Tajha Chappellet-Lanier here, thinking about the people we turn to when we need support with our health. For residents of the wild, winding coastline that is Big Sur, that often means the Big Sur Health Center.
The nonprofit rural Health Center was founded in 1979 and has provided preventative and urgent medical care for Big Sur’s residents, workers and visitors ever since. Like any other entity on this coast, the Health Center is no stranger to disasters along the lines of wildfires, floods, road slides and more. “My husband says that I live from one crisis to the next,” executive director Sharen Carey says, wryly. “Because it has been every few years there’s a new crisis.”
But Covid is a little different. For one, it pushed the clinic to implement new in-person visit protocols, start performing Covid tests as the capacity for that emerged and, now, start vaccinations. It also, for the first time, persuaded the Health Center to experiment with telehealth phone and video visits. Carey says the clinic plans to continue offering telehealth to patients who prefer that option.
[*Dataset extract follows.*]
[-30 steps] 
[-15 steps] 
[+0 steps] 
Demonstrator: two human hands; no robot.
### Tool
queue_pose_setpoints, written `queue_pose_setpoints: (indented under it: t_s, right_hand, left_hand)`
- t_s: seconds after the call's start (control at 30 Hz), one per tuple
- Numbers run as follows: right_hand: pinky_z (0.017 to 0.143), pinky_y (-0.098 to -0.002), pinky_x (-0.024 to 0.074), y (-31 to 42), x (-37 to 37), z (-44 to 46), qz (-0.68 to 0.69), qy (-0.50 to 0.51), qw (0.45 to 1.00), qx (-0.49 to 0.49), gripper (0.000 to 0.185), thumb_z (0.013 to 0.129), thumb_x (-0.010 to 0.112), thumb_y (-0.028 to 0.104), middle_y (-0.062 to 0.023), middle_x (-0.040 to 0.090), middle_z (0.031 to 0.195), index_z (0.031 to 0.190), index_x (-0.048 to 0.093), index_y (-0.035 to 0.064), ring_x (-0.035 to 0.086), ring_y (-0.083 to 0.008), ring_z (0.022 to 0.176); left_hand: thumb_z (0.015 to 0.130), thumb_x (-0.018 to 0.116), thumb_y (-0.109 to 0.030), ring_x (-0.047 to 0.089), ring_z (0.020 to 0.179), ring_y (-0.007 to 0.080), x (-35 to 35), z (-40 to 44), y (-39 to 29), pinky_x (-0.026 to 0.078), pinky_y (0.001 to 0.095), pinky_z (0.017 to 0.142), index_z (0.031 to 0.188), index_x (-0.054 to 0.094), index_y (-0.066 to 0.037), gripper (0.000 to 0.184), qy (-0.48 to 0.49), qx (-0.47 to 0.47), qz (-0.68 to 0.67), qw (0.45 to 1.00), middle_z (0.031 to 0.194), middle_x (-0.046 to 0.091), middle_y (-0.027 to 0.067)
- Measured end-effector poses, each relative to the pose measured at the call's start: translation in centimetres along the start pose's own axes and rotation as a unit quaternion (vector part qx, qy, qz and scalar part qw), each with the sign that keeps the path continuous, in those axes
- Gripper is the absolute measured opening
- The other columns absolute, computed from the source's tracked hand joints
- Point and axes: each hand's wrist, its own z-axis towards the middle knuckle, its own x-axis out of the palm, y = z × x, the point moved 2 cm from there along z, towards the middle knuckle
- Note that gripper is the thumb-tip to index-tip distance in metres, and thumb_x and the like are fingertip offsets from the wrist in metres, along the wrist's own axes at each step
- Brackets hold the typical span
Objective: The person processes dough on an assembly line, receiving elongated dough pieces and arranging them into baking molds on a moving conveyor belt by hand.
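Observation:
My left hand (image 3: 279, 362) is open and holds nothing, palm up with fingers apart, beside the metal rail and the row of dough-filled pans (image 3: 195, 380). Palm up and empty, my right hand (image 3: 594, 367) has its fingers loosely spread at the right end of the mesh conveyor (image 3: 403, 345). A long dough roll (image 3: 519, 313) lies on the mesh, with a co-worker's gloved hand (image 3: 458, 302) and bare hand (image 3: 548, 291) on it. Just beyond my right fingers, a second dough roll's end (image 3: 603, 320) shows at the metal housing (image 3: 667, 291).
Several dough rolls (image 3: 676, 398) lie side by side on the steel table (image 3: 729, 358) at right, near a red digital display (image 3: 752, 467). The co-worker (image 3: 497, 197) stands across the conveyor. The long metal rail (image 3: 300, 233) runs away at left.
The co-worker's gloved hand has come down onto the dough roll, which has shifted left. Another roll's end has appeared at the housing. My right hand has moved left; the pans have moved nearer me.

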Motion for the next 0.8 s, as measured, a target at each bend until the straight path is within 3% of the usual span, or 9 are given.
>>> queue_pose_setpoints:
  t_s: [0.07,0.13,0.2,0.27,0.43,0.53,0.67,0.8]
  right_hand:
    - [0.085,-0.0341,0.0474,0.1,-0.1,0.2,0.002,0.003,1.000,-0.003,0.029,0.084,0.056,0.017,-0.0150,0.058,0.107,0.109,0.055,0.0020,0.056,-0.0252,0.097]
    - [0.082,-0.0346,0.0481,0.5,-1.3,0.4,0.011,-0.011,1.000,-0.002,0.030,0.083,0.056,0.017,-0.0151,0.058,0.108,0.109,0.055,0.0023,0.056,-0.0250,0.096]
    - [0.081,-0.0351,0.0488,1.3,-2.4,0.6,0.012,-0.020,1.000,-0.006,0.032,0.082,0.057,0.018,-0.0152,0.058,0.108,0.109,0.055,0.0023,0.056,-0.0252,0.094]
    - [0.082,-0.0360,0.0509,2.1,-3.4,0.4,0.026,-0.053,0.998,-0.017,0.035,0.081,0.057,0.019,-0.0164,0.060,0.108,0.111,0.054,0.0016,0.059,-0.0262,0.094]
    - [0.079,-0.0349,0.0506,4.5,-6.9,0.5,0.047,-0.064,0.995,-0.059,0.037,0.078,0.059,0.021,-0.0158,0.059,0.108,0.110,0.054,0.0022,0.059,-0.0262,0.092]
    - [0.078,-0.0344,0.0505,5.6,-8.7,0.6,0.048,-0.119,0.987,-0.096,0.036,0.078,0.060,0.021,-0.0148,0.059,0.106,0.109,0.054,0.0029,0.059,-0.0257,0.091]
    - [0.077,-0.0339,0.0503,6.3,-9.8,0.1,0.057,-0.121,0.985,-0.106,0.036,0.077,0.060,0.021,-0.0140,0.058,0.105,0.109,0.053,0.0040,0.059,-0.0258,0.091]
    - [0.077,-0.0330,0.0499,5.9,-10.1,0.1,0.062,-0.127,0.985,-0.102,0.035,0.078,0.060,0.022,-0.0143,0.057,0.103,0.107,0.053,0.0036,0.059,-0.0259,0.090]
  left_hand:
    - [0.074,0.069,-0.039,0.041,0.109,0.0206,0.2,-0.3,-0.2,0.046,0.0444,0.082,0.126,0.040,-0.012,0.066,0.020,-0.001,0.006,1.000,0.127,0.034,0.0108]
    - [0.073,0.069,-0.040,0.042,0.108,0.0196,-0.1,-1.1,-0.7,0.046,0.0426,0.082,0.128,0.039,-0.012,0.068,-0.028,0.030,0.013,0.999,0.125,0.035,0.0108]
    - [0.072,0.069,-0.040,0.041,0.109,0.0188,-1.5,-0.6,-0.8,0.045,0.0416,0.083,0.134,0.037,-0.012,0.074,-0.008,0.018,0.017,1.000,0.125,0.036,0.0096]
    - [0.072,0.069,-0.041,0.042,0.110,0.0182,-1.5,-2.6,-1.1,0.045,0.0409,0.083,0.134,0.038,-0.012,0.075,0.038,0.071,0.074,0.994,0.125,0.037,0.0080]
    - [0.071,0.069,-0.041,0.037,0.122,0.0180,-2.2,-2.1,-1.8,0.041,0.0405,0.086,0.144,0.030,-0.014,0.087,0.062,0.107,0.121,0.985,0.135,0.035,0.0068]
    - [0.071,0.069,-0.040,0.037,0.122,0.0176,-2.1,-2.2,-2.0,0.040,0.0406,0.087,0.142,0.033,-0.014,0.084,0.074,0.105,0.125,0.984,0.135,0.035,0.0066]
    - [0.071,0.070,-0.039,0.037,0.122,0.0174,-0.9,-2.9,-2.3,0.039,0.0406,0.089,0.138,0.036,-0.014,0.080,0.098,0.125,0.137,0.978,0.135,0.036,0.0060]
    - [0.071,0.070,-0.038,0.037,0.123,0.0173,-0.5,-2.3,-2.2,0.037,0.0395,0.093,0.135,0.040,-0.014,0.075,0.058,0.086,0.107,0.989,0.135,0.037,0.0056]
The pandemic has also impacted BSHC’s bottom line. “By all statistics reported by marketing firms, we shouldn’t even be in business at this point,” Carey says. “They’ve said that it takes a population of about 5,000 to be able to support one full-time provider.” Big Sur’s population, meanwhile, is “guesstimated” at about 2,000. In that context, it adds up that, according to fundraising materials, the nonprofit makes just 34 percent of its income from fees for service. The rest comes from donations, grants and fundraisers. “A lot of our contributions come from organizations that hold events and then give us a certain amount of money in the form of grants,” Carey says. These include the Big Sur Marathon, Big Sur Food and Wine, and more.
Due to Covid, however, many of these events aren’t happening. The clinic’s biggest annual fundraiser, the Big Sur Foragers Festival, did happen—but virtually. That was a “fairly serious” difference, Carey says. All told, in 2020, the Health Center lost $164,000 in expected grants and donations due to the fact that the events that support these donations were canceled, Carey says. “That’s a significant part of our budget.”
Still, Carey feels positive about the clinic’s ability to survive. As she expected BSHC had fewer small donors in 2020, but large donors were able to make up for it. BSHC also participated in Monterey County Gives! “I am always hopeful,” Carey says. “I cannot believe that it is in the stars that the Health Center should ever close and leave the Big Sur community without healthcare.”
“I had a lovely receptionist one time when I was having a crisis… she just looked at me and she said ‘Sharen, take a deep breath and remember: the Health Center has a life of its own,’” Carey laughs. “That has become my daily mantra. The Health Center has a life of its own.”